熱ショックタンパク質(HSP)と免疫

熱ショックタンパク質(HSP)と免疫の関係についてメモ書きしています。

・HSPは細胞を保護したり、分子シャペロンとして働いたり、炎症を抑えたりするなどの細胞内の働きだけでなく、細胞外でも働いている。
→HSPの一部は細胞の外へ排出され免疫系を活性化したり、炎症を起こしたり、傷や潰瘍の修復を促進したりする。
 
・ストレス時に産生されたHSPは、最初は細胞内で変性したタンパク質を再生し細胞を保護するなど、その細胞を何とか維持しようとする。
 ある程度維持できた場合、過剰な炎症が起こらないように炎症を抑える。
 
・ストレスによる傷害が強く細胞死や組織傷害が起こってしまった場合には、細胞内のHSPを細胞外へ放出し免疫や炎症を活性化する事により、侵入した細菌などを殺すとともに、傷害された組織の治癒を促進する。
 その後、ある程度状況が改善すると、今度は増産されたHSPが再び細胞内で働き、過剰な炎症を抑え通常の状態に戻す。
 
・ウィルスが感染した細胞やDNAが変化してしまった細胞など弱った細胞は、HSPを細胞表面に出したり、HSPを放出したりして、体全体に悪影響を与えてしまう状況にあることを知らせている。
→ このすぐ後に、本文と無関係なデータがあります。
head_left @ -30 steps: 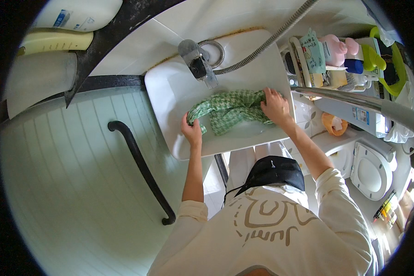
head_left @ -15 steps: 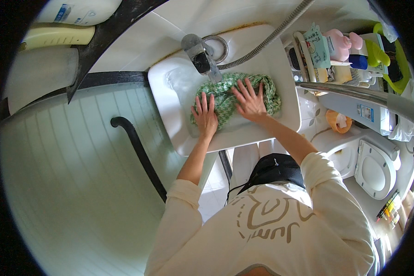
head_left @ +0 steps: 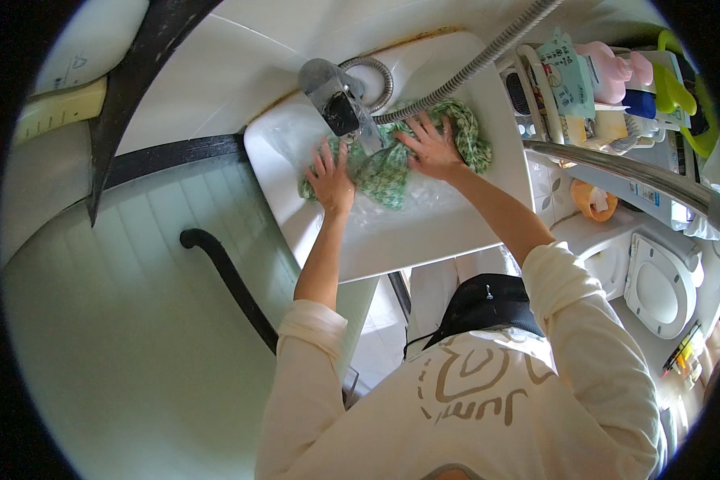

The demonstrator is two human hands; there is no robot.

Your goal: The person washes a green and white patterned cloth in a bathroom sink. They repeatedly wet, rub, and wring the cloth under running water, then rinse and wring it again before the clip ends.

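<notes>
A wet, bunched-up cloth [head_left: 382, 182] with a green and white pattern lies in the white sink [head_left: 448, 232], spread across its width. Both palms press down on it. My left hand [head_left: 333, 182] rests on the cloth's left part, fingers stretched out and apart. On the right part lies my right hand [head_left: 434, 150], also open with spread fingers. Sudsy-looking water shows around the cloth. Directly above it juts the tap [head_left: 330, 96], whose body hides some of the cloth between the hands.
A ribbed metal hose [head_left: 488, 60] arches over the sink's back. To the right run a metal bar [head_left: 616, 160] and a shelf with a pink bottle [head_left: 608, 74]. Beyond are an orange bin [head_left: 592, 200] and a toilet [head_left: 660, 288]. Left stands a frosted panel with a black handle [head_left: 232, 280].
Both hands have pushed away from me toward the sink's back, and the cloth has shifted with them, its left part going further under the tap. The view has moved slightly.
</notes>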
 このHSPは自然免疫を活性化し、外部から侵入した細菌と同じように自らを除去させている。
 自分がピンチな状態にあることをストレスによって増えるHSPを目印にして伝えている。
 
・HSPはストレスに対して細胞を強くしているだけでなく、ストレス時に起こる様々な反応(炎症、修復、弱った細胞の除去など)が協調して行われるように調節している。